### DIRECTIONS
Please reproduce the entries exactly, skipping each picture.

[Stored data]
Content starts

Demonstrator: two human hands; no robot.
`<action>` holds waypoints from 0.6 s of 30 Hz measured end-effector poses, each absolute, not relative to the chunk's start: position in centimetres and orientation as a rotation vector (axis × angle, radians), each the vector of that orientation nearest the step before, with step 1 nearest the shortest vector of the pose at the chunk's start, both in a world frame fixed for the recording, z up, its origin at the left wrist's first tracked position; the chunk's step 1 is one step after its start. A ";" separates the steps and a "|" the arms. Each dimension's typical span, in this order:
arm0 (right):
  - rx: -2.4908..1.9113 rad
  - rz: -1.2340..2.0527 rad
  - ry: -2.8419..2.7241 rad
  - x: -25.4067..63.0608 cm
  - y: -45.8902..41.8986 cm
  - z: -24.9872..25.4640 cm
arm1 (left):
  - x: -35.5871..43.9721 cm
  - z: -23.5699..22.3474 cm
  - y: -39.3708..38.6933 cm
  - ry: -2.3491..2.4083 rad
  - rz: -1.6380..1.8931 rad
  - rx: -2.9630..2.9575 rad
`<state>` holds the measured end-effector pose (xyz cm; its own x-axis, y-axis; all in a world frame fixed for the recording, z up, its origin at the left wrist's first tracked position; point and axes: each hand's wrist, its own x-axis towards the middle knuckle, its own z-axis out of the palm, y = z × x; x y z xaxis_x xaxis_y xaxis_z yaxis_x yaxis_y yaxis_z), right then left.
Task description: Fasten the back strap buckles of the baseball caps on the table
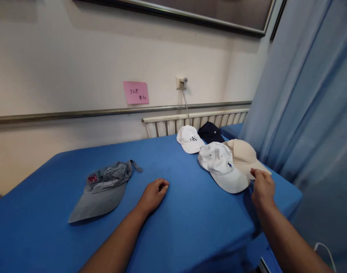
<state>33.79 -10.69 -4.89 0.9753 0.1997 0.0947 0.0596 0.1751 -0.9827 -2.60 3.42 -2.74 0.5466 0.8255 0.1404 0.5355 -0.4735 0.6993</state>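
My left hand [154, 194] rests on the blue table [173, 227] with its fingers curled under, holding nothing. A flattened grey cap [103, 187] with a red patch lies to its left. My right hand [262, 188] pinches the brim edge of the beige cap [243, 153] near the table's right edge. A white cap with a small navy logo [223, 167] lies against the beige one. Behind them sit a white cap with black letters [189, 139] and a navy cap [211, 132].
A white radiator [196, 120] runs along the wall behind the table. A pink note [136, 92] and a socket with a cable [181, 83] are on the wall. A blue curtain [310, 94] hangs at the right. A white cable [325, 252] shows at bottom right.
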 end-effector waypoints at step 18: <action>-1.478 0.127 -0.474 28.4 -14.6 -6.1 | -2.7 -2.3 3.0 1.067 0.580 2.257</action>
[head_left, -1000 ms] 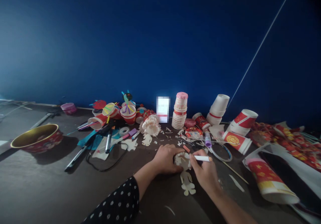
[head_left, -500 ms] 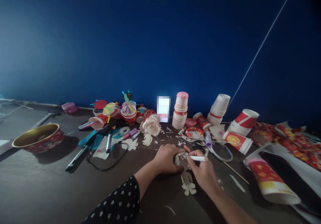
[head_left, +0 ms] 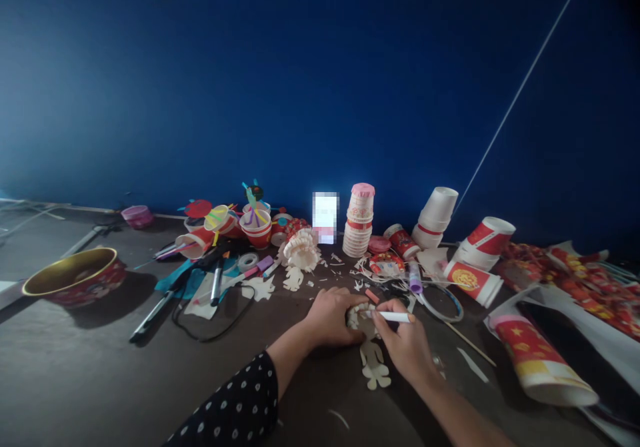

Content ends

### ANSWER SPACE
Demonstrator: two human hands; no robot.
`<action>` holds waypoints from 0.6 s of 30 Hz measured end-effector poses, each absolute, not relative to the chunk's start: position in centimetres and orientation as a rotation vector (axis × angle, radians), each the vector of that orientation nearest the step before, with step 1 nearest the shortest vector of the pose at the chunk's start, both in a world frame fixed for the recording, z up, its origin at the left wrist's first tracked position; the chunk's step 1 is one step after its start. A ";" separates the steps and a "|" the arms. Each dimension's typical span, in this order:
arm0 (right):
  - rx: -2.4908..1.9113 rad
  - rz: -1.2340..2.0527 rad
  - ry: -2.8419..2.7241 rad
  - x: -25.4067..63.0608 cm
  - y: -45.8902..41.8986 cm
  - z: -24.9872..25.4640 cm
arm1 (left):
  - x: -35.5871..43.9721 cm
  - z: -23.5699..22.3474 cm
  - y: -39.3708..38.6933 cm
  - ry: -2.3491..2.4083 rad
  - rz: -1.6380..1.8931 rad
  - rx: -2.9630..2.9575 rad
`<state>` holds the measured end-effector pose (xyz cm; its own x-axis, y-axis; all in a world frame fixed for the recording, z up, its origin at the left wrist's first tracked position; point and axes: each hand's wrist, its own x-axis towards the middle knuckle, its own z-axis out of the palm, y = z × x; x y z xaxis_x xaxis_y xaxis_z yaxis_x yaxis_y yaxis_z), right then left.
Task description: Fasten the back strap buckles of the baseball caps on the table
<state>33.79 -10.69 -4.89 0.9753 0.1997 0.0947 0.0596 0.1751 -0.9827 -2.60 3.42 -2.74 0.5466 0.8255 0.1404 0.5355 -0.4735 0.6993</state>
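My left hand [154, 194] rests on the blue table [173, 227] with its fingers curled under, holding nothing. A flattened grey cap [103, 187] with a red patch lies to its left. My right hand [262, 188] pinches the brim edge of the beige cap [243, 153] near the table's right edge. A white cap with a small navy logo [223, 167] lies against the beige one. Behind them sit a white cap with black letters [189, 139] and a navy cap [211, 132].
A white radiator [196, 120] runs along the wall behind the table. A pink note [136, 92] and a socket with a cable [181, 83] are on the wall. A blue curtain [310, 94] hangs at the right. A white cable [325, 252] shows at bottom right.
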 end-effector waypoints at step 18: <action>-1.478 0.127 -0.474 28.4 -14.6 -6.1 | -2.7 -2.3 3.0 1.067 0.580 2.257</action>
[head_left, -1000 ms] 
[head_left, -500 ms] 
[head_left, +0 ms] 

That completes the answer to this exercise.